Activity: Where the records below reach the line containing "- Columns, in", start transcribing, and end with the line containing "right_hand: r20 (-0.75", exactly and with nothing else added.

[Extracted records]
== == ==
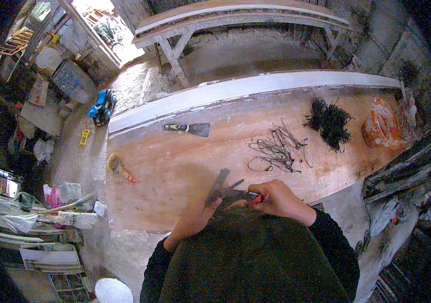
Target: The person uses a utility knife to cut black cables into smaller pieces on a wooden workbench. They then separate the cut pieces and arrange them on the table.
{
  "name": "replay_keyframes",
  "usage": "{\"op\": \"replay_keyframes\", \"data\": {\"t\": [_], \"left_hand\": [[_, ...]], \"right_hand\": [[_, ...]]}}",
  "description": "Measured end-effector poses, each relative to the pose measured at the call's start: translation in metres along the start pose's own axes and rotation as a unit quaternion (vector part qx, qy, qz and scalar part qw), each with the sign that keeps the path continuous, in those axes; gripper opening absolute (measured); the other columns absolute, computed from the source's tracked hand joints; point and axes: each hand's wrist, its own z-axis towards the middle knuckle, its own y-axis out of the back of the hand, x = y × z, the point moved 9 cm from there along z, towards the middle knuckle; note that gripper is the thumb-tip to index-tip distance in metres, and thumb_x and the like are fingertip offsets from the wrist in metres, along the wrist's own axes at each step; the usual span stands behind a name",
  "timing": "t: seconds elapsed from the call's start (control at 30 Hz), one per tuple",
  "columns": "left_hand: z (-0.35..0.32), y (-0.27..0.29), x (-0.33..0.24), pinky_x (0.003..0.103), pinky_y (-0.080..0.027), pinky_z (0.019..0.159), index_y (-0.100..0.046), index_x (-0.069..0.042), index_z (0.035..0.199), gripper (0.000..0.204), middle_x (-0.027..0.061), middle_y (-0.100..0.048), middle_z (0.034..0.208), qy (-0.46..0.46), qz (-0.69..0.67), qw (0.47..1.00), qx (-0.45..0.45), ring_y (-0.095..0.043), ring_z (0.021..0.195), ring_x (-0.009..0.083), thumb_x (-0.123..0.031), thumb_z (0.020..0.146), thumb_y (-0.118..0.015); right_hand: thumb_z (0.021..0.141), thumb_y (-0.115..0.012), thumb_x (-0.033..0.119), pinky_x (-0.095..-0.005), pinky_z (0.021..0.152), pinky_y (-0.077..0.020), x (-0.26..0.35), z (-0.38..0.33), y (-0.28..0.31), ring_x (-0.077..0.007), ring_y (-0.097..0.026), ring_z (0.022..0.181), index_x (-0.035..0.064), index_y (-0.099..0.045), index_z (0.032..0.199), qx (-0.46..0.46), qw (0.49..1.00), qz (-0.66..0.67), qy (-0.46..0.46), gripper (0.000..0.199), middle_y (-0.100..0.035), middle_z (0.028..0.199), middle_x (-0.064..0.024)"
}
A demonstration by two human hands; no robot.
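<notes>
Close to my body, over the near edge of the wooden board, both hands work on a dark grey strip (219, 183). My left hand (198, 218) is closed on it, thumb on top. My right hand (280, 201) grips a red-handled tool (257, 198); whether it is a knife or scissors cannot be made out. A dark flat piece (233, 194) runs from that tool toward my left hand. Ahead on the board (155, 202) lie a loose tangle of thin dark cord (278, 149) and a black fibrous clump (328, 122).
A putty knife (190, 129) and a paintbrush (120, 167) lie on the board's left part. An orange, white-smeared bucket (380, 123) stands at its right end. A white raised edge (250, 90) borders the far side. Beyond stands a long bench (240, 17); a blue-black machine (102, 107) sits left.
</notes>
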Motion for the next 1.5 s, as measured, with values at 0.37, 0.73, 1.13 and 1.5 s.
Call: {"op": "replay_keyframes", "data": {"t": [0.37,0.73,1.13,1.5], "left_hand": [[0.000,0.025,0.042,0.031,-0.041,0.072,-0.051,0.005,0.097,0.038,0.0161,-0.058,0.086,0.114,-0.008,0.993,-0.016,-0.055,0.082,0.0223,-0.030,0.083,-0.042],[0.020,0.025,0.000,0.037,-0.041,0.062,-0.053,-0.003,0.094,0.029,0.0190,-0.056,0.074,0.025,0.147,0.986,-0.076,-0.055,0.071,0.0338,-0.027,0.081,-0.047],[0.026,0.019,0.018,0.032,-0.042,0.063,-0.054,-0.001,0.093,0.033,0.0148,-0.059,0.078,0.036,0.096,0.992,-0.070,-0.056,0.071,0.0255,-0.031,0.083,-0.043],[0.010,-0.003,0.020,0.026,-0.041,0.059,-0.055,-0.001,0.087,0.038,0.0045,-0.058,0.073,0.132,-0.066,0.978,0.149,-0.052,0.067,0.0153,-0.037,0.080,-0.047]], "right_hand": [[0.067,-0.067,0.017,-0.0249,0.042,-0.0325,-0.046,-0.016,0.058,-0.0066,-0.034,0.048,0.0016,-0.051,0.067,-0.172,0.974,0.133,-0.066,0.022,-0.041,0.048,-0.0028],[0.073,-0.059,0.028,-0.0332,0.052,-0.0410,0.003,0.018,-0.005,-0.0273,-0.056,0.058,-0.0006,-0.050,0.078,0.011,0.999,0.036,0.005,0.030,-0.055,0.064,-0.0159],[0.072,-0.059,0.033,-0.0349,0.052,-0.0396,-0.008,0.012,-0.004,-0.0305,-0.055,0.060,-0.0003,-0.049,0.074,-0.002,0.999,-0.004,-0.041,0.035,-0.054,0.063,-0.0165],[0.067,-0.059,0.041,-0.0364,0.047,-0.0394,-0.010,0.006,0.039,-0.0300,-0.054,0.055,0.0068,-0.050,0.070,-0.090,0.985,-0.148,0.008,0.036,-0.055,0.059,-0.0108]]}}
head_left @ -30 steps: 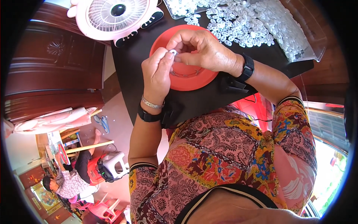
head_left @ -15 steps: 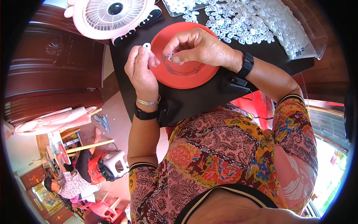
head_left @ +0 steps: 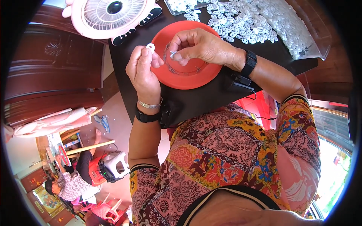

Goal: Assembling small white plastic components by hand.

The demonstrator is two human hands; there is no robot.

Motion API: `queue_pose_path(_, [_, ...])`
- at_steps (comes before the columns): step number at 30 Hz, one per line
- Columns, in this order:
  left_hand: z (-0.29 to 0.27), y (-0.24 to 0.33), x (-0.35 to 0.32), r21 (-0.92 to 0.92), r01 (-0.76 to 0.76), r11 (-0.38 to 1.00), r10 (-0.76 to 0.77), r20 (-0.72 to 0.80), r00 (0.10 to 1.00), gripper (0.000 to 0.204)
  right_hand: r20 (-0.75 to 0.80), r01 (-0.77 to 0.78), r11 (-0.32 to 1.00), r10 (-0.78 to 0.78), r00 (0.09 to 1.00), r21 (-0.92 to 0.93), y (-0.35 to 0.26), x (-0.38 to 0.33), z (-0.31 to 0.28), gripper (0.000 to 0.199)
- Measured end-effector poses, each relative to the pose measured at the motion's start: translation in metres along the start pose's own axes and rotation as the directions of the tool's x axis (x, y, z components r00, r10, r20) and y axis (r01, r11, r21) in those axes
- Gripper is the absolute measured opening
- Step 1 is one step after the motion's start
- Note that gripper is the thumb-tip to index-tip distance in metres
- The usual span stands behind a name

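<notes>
My left hand (head_left: 141, 69) pinches a small white oval plastic piece with a hole (head_left: 151, 47) between thumb and forefinger, just past the left rim of a red plate (head_left: 181, 83). Over the plate, my right hand (head_left: 196, 47) is closed on a small silvery metal piece (head_left: 172, 54); its exact shape is too small to make out. Several thin dark metal pieces (head_left: 171, 69) lie on the plate below my hands. The two held pieces are apart from each other.
A heap of white oval pieces (head_left: 241, 22) covers the far right of the dark table (head_left: 200, 100), partly in a clear bag (head_left: 292, 34). A pink fan (head_left: 113, 19) stands at the far left. Another person (head_left: 73, 184) sits at the lower left.
The white piece has tilted slightly in my left fingers. My right fingers have shifted and turned the metal piece a little. Both hands stay closed.
</notes>
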State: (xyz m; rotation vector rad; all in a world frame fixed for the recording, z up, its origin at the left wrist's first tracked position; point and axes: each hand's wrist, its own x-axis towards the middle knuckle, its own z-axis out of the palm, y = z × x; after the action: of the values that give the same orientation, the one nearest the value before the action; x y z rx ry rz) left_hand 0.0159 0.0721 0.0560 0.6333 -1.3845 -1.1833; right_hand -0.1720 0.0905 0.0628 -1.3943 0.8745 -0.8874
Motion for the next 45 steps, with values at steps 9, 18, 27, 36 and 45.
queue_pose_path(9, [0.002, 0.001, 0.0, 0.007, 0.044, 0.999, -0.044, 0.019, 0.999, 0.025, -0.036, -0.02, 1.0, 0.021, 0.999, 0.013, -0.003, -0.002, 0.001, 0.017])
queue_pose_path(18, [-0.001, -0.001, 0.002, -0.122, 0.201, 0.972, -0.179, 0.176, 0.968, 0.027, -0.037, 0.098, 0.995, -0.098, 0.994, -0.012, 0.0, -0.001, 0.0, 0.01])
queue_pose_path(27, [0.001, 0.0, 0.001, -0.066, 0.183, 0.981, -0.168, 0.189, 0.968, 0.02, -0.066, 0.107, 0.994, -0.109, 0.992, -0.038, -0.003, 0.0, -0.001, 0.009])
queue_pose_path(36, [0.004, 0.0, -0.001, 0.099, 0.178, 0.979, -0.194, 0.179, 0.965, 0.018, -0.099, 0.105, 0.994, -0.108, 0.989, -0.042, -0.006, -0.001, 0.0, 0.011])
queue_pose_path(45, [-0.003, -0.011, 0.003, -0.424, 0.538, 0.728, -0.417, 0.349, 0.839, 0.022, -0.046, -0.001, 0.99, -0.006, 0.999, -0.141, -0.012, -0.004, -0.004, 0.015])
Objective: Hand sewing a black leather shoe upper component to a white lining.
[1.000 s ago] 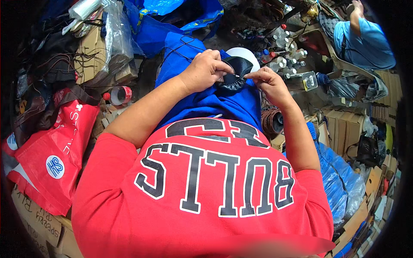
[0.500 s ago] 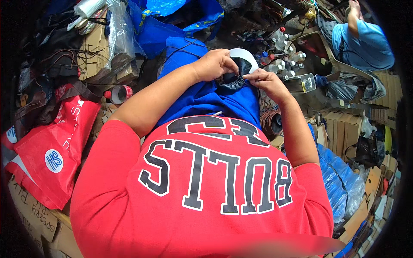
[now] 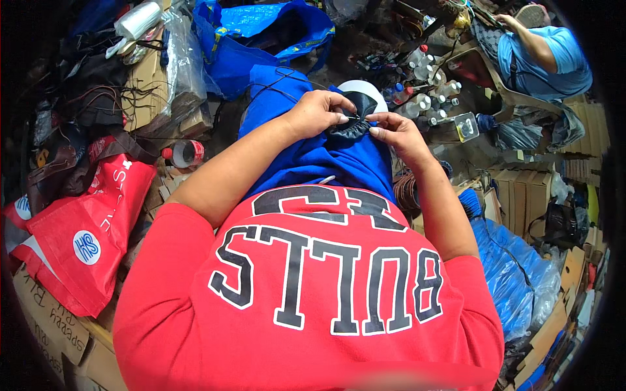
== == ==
Answer section:
- Columns, in this order:
  left_hand: z (-0.29 to 0.27), y (-0.24 to 0.33), x (-0.35 to 0.32), r21 (-0.92 to 0.92), r01 (-0.76 to 0.76), r11 (-0.38 to 1.00), r10 (-0.76 to 0.77), r20 (-0.72 to 0.80), r00 (0.10 to 1.00), gripper (0.000 to 0.204)
  right_hand: r20 (-0.75 to 0.80), r01 (-0.77 to 0.78), r11 (-0.32 to 1.00), r10 (-0.78 to 0.78), r00 (0.09 to 1.00), r21 (-0.92 to 0.93), y (-0.35 to 0.26), x (-0.38 to 0.33), z (-0.31 to 0.28), gripper (0.000 to 0.199)

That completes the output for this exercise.